1. Institutional and Insider Ownership Profile

Park Aerospace reports that 77.8% of its shares are held by institutional investors, reflecting strong confidence from large money managers and hedge funds in the company’s long-term growth prospects. Insiders hold an additional 11.3% stake, signaling alignment between management’s interests and those of shareholders. This combined 89.1% ownership concentration suggests a tightly held float and potential support for share stability during market volatility.

2. Dividend Policy and Payout Sustainability

The company pays an annual dividend of $0.50 per share, representing a yield of 2.3%. However, the dividend payout ratio stands at 138.9% of trailing earnings, indicating that current profits are insufficient to fully cover distributions. While investors benefit from current income, the elevated payout ratio may necessitate future adjustments unless earnings grow or management reduces the dividend to sustainable levels.

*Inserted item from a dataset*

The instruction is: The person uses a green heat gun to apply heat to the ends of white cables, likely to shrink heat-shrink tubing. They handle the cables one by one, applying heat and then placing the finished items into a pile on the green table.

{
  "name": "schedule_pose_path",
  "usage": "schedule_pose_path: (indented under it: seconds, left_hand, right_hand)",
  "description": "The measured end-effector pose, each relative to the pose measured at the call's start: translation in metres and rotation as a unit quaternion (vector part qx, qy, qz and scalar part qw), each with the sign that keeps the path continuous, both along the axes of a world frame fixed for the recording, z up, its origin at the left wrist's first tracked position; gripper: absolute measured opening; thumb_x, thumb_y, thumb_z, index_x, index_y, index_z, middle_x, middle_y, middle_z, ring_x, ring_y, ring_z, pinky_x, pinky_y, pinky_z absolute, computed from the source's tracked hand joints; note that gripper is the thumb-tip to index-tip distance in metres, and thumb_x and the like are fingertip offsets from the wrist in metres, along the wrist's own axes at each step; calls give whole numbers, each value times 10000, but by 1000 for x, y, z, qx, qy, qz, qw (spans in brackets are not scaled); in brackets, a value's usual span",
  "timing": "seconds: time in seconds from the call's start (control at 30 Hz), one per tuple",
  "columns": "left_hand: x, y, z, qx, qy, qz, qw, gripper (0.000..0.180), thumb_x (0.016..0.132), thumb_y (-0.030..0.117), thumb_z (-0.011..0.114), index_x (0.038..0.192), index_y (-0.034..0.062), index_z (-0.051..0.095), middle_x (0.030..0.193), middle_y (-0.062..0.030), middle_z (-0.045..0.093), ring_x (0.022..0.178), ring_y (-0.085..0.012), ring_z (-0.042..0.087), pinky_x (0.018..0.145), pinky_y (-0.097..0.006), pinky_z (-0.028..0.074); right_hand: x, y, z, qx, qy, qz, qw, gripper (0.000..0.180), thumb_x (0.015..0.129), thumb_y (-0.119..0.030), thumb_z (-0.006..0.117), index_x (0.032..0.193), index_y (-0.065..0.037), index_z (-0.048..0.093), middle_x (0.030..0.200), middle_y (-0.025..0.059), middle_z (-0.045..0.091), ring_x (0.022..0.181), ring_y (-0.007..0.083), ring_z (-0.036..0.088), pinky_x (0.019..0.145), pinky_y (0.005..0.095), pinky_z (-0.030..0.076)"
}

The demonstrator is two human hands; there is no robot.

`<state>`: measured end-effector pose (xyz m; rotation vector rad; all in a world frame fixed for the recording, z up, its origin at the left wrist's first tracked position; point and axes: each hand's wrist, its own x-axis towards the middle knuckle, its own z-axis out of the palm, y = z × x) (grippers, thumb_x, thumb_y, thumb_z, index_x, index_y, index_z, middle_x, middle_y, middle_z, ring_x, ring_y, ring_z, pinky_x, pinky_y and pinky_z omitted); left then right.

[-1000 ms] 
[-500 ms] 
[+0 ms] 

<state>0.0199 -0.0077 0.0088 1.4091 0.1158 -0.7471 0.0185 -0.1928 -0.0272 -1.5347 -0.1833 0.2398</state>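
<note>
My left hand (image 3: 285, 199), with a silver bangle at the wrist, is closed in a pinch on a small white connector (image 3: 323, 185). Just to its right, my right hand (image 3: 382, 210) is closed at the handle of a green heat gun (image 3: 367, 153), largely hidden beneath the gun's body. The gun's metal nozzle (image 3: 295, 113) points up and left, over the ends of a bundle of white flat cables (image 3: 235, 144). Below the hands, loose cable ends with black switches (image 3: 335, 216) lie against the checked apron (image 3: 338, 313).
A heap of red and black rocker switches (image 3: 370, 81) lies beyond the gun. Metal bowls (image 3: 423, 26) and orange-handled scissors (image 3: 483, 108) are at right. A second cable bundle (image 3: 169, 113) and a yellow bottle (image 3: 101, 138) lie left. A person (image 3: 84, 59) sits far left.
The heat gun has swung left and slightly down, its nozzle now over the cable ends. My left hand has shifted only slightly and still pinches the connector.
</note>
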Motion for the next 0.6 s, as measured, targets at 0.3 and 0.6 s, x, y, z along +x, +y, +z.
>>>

3. Q3 Operating Results and Profitability Metrics

In the third quarter, Park Aerospace generated revenue of $16.38 million and delivered earnings per share of $0.12, up from $0.10 in the same period last year. The company achieved a net margin of 11.57% and a return on equity of 7.97%, underscoring efficient cost management in its advanced composite materials business. Over the trailing twelve months, net income totaled $5.88 million, with return on assets at 7.01%.

4. Technical Indicators and Hedge Fund Activity

Park Aerospace shares recently crossed above their 200-day moving average of $18.56, trading as high as $21.57 on the day of the breakout, with volume reaching 79,592 shares. Hedge funds have been active buyers: Penn Capital Management increased its stake by 62.1%, adding 73,833 shares during Q3, while Millennium Management and Susquehanna International Group also established new positions. These inflows coincide with a consensus analyst rating of “Buy,” based on a single recent upgrade by Weiss Ratings.